Eugene Peterson’s “Unbusy” Pastor – Evangelicalism Needs More of These

Eugene Peterson’s “Unbusy” Pastor – Evangelicalism Needs More of These May 14, 2013

I’ve been reading Eugene Peterson’s The Contemplative Pastor again. I’m not sure how many times I’ve read this book. Sometimes I think I should always be reading it for at least a few minutes a day. Today I was struck by this line:

I am busy because I am vain. I want to appear important. Significant. What better way than to be busy? The incredible hours, the crowded schedule, and the heavy demands on my time are proof to myself – and to all who will notice – that I am important.” p. 18

If we are busy, as pastors, it is because we are ruthlessly serving the clamoring ego. We are vain. We have bought into the lie that we are what we produce and that our worth to our congregation is tied to productivity, and therefore we must be conspicuously productive. The allure to become busy, to win the approval of our congregations because of our hard-work and busy schedule is a force that weighs down the pastor like gravity. It crushes the soul, making us into the kind of people who cannot see reality clearly. Busyness will leave us unable to pray, unable to preach from a deep encounter with God instead. The busy pastor cannot be profound, they can only be cute – kitschy. The busy will ruin us and our churches, and it will ruin the busy pastor and his/her family. Look at this list I grabbed from a recent blog post I read:

* 90% of the pastors report working between 55 to 75 hours per week.
* 80% believe pastoral ministry has negatively affected their families. Many pastor’s children do not attend church now because of what the church has done to their parents.
* 33% state that being in the ministry is an outright hazard to their family.
* 75% report significant stress-related crisis at least once in their ministry.
* 90% feel they are inadequately trained to cope with the ministry demands.
* 50% feel unable to meet the demands of the job.
* 70% say they have a lower self-image now than when they first started.
* 70% do not have someone they consider a close friend.
* 40% report serious conflict with a parishioner at least once a month.
* 33% confess having involved in inappropriate sexual behavior with someone in the church .
* 50% have considered leaving the ministry in the last months.
* 50% of the ministers starting out will not last 5 years.
* 1 out of every 10 ministers will actually retire as a minister in some form.
* 94% of clergy families feel the pressures of the pastor’s ministry.
* 66% of church members expect a minister and family to live at a higher moral standard than themselves.
* Moral values of a Christian is no different than those who consider themselves as non-Christians.
* The average American will tell 23 lies a day.
* The profession of “Pastor” is near the bottom of a survey of the most-respected professions, just above “car salesman”.
* Over 4,000 churches closed in America last year.
* Over 1,700 pastors left the ministry every month last year.
* Over 1,300 pastors were terminated by the local church each month , many without cause.
* Over 3,500 people a day left the church last year.
* Many denominations report an “empty pulpit crisis”. They cannot find ministers willing to fill positions.
(Statistics provided by The Fuller Institute, George Barna, and Pastoral Care Inc.)

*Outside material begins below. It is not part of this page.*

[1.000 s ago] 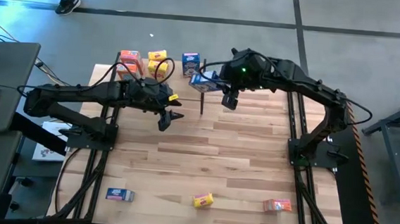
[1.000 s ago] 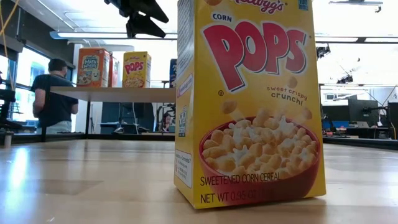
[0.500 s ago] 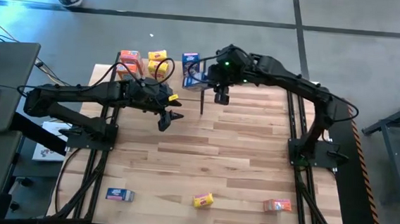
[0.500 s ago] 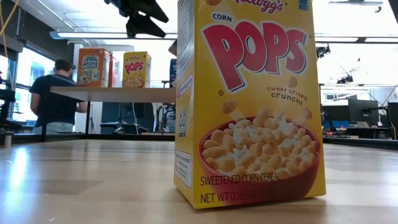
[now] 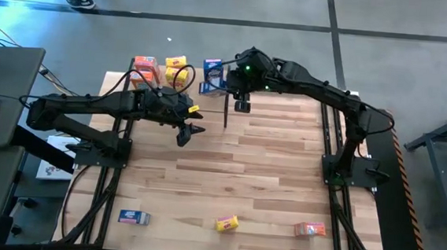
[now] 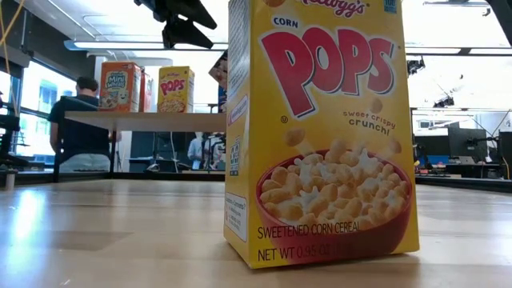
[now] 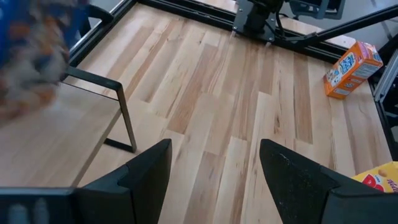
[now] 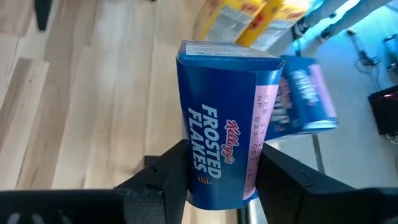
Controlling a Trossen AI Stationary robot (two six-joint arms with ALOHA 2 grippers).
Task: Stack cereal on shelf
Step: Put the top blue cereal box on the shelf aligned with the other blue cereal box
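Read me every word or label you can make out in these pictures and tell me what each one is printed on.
"Kellogg's CORN POPS", "sweet crispy crunch!", "SWEETENED CORN CEREAL": big yellow box close in the low view.
"NET WT" on the same box; the figures after it are too blurred.
"Mini Wheats": orange box on the shelf.
"POPS": small yellow box beside it.
"Kellogg's FROSTED FLAKES": blue box held in the right gripper.
Pink side-panel print on that box: too small to read.

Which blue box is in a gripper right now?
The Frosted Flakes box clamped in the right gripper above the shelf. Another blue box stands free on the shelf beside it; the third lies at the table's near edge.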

Pastors are not meant to be professionals in the sense we might typically understand that word. Pastors are meant to be the counter-balance to the crazy lives of the professionals from whom we are called out to serve  in a different rhythm. The busy pastor is not able to have the kind of soul sufficient for service in and to a congregation full of people who are busy. In other words, part of why we have pastors is so that they’ll be the one group of people in the church who deliberately goes at a slower pace, in order that they might teach us all the benefits of slowing down. Peterson calls this the “unbusy” pastor. It’s a vision I’m trying to embrace more carefully.